Matt McGorry as Mark Higgins, Mamoudou Athie as Dan Turner in episode 108 of "Archive 81". Courtesy Netflix.

Makeup of “Archive 81” – interview with Etzel Ecleston

February 18th, 2022
Matt McGorry as Mark Higgins, Mamoudou Athie as Dan Turner in episode 108 of "Archive 81". Courtesy Netflix.

Continuing the ongoing series of interviews with creative artists working on various aspects of movie and TV productions, it is my pleasure to welcome Etzel Ecleston. In this interview she talks about the art and craft of makeup, and her work on “Archive 81”.

Kirill: Please tell us about yourself.

Etzel: My name is Etzel Ecleston, and I was one of the Department Heads on “Archive 81”. It was brought to my attention that a Key Makeup Artist’ position was available due to the initial Makeup Department Head moving on to another project. I was referred to the project by fellow colleagues as they knew this is the type of makeup genre that I truly enjoy. It has action, suspense and it has special effects as well.

While filming the last couple of episodes, an opportunity came up where I was promoted to Makeup Department Head.

Kirill: And stepping back a little bit towards the beginning of your career, what brought you into the field of makeup, and more specifically into doing makeup for visual storytelling?

Etzel: I started out at the MAC cosmetics counter as a makeup artist, and there I fell in love with being able to change someone’s emotions if they were feeling down prior to doing their makeup. That was a good practice to speak to people and to have a multitude of people in one’s makeup chair.

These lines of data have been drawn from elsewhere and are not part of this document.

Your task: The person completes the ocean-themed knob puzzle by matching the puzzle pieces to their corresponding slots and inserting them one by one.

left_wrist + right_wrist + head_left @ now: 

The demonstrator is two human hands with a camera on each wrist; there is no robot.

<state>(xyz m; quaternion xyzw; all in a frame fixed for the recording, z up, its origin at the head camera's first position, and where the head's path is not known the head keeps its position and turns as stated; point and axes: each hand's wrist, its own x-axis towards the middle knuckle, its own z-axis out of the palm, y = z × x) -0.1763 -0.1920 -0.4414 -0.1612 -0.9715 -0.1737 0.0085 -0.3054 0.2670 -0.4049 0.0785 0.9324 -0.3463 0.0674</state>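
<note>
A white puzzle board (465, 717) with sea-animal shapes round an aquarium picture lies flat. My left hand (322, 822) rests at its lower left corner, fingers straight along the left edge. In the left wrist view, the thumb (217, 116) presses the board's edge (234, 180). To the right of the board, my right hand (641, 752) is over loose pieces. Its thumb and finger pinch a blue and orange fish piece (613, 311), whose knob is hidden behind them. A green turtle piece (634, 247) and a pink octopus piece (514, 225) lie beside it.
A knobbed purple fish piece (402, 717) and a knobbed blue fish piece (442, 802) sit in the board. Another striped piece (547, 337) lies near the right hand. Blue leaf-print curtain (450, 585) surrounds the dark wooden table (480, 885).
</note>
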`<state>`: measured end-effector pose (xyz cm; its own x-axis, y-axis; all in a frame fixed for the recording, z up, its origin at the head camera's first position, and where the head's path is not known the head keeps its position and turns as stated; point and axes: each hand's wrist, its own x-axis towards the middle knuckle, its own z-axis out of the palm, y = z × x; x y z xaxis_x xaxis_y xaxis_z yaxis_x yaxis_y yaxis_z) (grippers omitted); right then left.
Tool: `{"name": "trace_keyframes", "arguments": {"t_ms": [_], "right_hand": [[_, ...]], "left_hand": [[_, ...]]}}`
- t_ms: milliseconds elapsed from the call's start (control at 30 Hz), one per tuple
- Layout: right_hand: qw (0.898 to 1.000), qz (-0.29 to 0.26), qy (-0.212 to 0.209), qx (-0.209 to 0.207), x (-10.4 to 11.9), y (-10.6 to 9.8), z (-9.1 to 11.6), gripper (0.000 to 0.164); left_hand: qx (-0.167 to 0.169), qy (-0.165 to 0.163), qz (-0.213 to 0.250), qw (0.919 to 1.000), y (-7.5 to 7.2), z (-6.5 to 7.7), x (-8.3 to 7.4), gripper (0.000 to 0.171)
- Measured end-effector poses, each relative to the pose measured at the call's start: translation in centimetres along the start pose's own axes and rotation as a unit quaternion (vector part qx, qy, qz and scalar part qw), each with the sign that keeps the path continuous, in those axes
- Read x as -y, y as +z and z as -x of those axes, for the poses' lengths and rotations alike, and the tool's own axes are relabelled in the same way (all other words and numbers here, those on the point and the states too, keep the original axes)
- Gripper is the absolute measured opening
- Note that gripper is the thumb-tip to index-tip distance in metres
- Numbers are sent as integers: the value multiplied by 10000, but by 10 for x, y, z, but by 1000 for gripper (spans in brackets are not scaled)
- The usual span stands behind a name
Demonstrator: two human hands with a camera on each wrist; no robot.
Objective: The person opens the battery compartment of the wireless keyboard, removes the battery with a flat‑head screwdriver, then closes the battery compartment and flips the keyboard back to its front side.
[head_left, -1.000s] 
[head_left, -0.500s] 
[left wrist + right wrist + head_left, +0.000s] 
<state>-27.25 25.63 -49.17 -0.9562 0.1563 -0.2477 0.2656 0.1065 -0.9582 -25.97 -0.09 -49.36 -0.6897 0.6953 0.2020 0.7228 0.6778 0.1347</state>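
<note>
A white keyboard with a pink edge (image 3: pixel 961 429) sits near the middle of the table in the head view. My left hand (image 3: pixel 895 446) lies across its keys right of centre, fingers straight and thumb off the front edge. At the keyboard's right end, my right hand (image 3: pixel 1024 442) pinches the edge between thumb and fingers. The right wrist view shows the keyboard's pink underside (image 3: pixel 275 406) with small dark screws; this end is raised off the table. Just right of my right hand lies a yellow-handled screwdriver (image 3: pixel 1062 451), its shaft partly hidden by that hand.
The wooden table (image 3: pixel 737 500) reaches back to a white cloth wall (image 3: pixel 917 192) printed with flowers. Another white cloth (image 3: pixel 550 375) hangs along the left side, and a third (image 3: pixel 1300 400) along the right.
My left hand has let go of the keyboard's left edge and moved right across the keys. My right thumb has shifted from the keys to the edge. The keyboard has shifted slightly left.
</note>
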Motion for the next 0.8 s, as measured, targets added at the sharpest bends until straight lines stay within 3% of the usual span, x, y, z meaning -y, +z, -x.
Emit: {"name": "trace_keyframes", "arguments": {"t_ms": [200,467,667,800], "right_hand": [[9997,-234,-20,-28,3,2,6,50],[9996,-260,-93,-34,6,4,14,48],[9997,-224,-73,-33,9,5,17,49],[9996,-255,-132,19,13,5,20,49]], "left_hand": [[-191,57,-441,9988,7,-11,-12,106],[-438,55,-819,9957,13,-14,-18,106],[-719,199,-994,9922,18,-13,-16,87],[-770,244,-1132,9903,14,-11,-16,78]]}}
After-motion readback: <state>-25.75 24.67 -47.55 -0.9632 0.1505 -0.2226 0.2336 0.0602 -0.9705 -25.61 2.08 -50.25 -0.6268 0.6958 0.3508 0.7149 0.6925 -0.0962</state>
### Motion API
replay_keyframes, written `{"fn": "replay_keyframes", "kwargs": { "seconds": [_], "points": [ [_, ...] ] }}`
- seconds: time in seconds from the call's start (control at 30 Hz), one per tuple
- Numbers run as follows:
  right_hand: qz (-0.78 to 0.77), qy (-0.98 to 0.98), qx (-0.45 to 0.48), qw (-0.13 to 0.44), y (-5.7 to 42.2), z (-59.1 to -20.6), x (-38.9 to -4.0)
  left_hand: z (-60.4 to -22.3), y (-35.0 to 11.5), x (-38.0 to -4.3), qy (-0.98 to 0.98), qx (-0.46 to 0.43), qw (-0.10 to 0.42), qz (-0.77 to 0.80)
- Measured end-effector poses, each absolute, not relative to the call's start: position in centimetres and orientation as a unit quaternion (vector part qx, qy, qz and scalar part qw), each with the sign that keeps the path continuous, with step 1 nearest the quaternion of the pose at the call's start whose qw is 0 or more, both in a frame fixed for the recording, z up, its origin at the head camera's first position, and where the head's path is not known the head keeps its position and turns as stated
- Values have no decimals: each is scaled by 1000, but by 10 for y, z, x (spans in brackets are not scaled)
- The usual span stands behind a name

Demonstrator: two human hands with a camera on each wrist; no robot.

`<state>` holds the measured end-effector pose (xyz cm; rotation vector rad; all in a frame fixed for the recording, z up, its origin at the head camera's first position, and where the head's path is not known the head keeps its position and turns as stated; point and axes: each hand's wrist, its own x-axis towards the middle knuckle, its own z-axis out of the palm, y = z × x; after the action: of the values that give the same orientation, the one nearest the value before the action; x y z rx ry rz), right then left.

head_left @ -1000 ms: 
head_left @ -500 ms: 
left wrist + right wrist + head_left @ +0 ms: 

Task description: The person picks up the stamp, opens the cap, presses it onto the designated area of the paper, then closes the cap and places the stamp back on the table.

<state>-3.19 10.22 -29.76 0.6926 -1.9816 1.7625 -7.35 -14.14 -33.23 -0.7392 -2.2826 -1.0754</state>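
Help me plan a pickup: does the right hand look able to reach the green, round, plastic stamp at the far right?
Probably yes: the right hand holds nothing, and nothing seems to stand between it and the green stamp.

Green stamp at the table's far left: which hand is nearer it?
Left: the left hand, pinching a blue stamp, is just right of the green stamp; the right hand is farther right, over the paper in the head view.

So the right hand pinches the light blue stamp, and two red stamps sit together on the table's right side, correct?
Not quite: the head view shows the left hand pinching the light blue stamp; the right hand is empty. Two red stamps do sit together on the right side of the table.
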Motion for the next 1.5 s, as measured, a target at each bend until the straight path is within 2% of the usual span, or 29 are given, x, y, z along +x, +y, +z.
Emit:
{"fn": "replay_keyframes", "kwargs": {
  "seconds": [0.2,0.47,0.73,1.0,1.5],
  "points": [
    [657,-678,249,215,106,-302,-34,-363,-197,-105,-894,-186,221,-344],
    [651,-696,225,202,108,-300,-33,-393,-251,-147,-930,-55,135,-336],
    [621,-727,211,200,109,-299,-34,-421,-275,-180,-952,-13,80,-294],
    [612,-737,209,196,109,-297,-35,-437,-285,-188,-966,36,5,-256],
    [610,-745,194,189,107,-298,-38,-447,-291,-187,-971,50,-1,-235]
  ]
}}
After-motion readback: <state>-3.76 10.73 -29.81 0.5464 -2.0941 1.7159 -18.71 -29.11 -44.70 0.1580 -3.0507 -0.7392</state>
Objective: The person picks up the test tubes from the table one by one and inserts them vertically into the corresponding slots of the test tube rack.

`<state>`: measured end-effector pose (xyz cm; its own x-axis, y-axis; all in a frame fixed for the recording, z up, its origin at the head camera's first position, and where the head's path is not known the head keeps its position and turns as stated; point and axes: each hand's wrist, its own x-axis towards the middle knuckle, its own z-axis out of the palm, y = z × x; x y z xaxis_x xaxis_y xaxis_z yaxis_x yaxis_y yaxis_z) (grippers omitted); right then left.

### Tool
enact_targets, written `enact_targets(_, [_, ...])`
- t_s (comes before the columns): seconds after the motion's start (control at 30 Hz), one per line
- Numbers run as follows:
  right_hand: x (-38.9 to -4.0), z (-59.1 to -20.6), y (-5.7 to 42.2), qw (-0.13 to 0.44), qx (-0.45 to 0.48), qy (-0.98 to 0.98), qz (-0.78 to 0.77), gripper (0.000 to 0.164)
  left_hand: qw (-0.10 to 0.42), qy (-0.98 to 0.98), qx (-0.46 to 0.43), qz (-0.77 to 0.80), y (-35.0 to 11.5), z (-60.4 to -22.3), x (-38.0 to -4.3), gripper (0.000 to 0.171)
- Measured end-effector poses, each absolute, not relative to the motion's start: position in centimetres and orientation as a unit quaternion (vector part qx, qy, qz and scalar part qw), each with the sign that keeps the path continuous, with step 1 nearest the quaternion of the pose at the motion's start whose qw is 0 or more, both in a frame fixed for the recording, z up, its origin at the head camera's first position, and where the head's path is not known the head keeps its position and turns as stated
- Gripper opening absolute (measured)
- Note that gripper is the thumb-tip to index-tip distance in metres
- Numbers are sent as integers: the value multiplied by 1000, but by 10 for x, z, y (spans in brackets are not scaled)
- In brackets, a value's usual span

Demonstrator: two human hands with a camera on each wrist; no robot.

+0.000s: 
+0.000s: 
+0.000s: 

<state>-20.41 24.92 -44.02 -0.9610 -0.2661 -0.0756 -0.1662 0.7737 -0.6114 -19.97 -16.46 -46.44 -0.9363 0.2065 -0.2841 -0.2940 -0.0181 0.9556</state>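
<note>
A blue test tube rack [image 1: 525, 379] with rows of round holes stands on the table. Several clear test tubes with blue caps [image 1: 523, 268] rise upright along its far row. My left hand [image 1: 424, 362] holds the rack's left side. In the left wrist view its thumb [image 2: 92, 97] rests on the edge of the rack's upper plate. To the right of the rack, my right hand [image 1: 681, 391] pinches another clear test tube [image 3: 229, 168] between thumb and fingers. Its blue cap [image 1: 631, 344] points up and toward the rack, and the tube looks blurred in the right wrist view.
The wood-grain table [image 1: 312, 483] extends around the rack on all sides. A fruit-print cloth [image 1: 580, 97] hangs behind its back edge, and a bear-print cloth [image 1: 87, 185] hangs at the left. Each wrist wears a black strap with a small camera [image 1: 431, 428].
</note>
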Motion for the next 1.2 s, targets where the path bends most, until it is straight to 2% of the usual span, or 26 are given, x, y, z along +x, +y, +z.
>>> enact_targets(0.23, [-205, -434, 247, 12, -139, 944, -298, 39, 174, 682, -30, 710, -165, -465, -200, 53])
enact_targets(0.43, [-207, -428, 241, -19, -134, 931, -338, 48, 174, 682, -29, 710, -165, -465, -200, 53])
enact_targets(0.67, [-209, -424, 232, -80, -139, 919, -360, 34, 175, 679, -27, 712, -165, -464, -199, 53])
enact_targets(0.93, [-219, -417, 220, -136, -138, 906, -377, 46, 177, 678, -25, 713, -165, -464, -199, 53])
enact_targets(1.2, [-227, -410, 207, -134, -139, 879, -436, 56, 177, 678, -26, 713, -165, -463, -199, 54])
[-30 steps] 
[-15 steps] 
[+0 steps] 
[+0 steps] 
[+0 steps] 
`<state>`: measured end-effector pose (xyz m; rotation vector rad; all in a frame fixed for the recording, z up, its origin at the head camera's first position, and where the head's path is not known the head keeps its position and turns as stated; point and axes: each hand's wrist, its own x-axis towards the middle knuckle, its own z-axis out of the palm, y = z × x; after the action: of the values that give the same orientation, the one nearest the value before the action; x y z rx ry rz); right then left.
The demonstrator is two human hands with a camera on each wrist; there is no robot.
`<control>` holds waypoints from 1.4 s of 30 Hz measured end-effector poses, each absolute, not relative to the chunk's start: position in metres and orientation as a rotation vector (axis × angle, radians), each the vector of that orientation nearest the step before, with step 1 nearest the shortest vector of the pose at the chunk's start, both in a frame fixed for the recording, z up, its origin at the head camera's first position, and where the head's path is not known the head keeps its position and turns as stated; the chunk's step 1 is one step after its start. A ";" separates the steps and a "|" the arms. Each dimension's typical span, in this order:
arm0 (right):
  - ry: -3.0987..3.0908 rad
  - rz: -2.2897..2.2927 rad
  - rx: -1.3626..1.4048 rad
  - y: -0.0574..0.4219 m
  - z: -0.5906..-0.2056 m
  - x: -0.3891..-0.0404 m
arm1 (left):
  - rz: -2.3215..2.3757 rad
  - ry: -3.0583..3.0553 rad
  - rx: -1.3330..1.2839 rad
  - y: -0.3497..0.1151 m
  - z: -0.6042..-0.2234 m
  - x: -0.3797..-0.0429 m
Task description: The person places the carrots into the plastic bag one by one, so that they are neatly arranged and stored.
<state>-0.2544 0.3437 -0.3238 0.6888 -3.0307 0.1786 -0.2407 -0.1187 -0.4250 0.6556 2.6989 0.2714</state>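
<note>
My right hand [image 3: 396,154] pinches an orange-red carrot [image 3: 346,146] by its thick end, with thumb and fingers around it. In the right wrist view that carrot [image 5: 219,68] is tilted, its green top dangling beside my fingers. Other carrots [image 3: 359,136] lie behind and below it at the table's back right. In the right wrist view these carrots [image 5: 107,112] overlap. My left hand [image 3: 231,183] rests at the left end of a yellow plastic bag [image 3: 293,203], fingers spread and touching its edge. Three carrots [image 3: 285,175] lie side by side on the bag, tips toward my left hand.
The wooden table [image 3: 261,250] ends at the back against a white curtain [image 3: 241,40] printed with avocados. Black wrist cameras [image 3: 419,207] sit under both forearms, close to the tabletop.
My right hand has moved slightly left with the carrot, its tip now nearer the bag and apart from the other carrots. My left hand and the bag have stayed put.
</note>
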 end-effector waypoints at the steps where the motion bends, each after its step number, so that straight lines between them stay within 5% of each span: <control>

After 2-3 years I found that as I was binge watching movies, and I was sitting all the way through the end credits to see who did the makeup. A lot of people like myself watch Marvel movies and stay for the post-credit scenes, but I was also doing that to see the makeup department credits. I wanted to be a part of the entertainment industry, and I became involved in independent films. I joined the makeup union, which opened the doors to meet amazing people within the entertainment industry, and to get referred for amazing projects that I have been blessed to be working on.

Kirill: As you joined the industry and saw the behind-the-scene making of the movie magic, has it reduced in any way your enjoyment as a viewer?

Etzel: I like being able to see how things are broken down. I love contributing to these stories, and I love being able to see how a story comes together. There is no disappointment or loss of enjoyment in seeing how that magic is made. I love being a part of this collaborative effort.

Julia Chan as Anabelle Cho in episode 108 of “Archive 81”. Courtesy Netflix.

Kirill: Our home screens keep on getting bigger and higher resolution. Do you find that you need to do more, or maybe do things a bit differently as both digital cameras and our screens are getting that much more detailed?

Etzel: It definitely depends on what the character calls for. Certain executive producers and directors don’t like seeing a lot of makeup on the actors for specific scenes of the characters being portrayed. As a makeup department head, you have to remember what the director is asking for, and sometimes have to compromise remembering the cameras have much higher resolutions.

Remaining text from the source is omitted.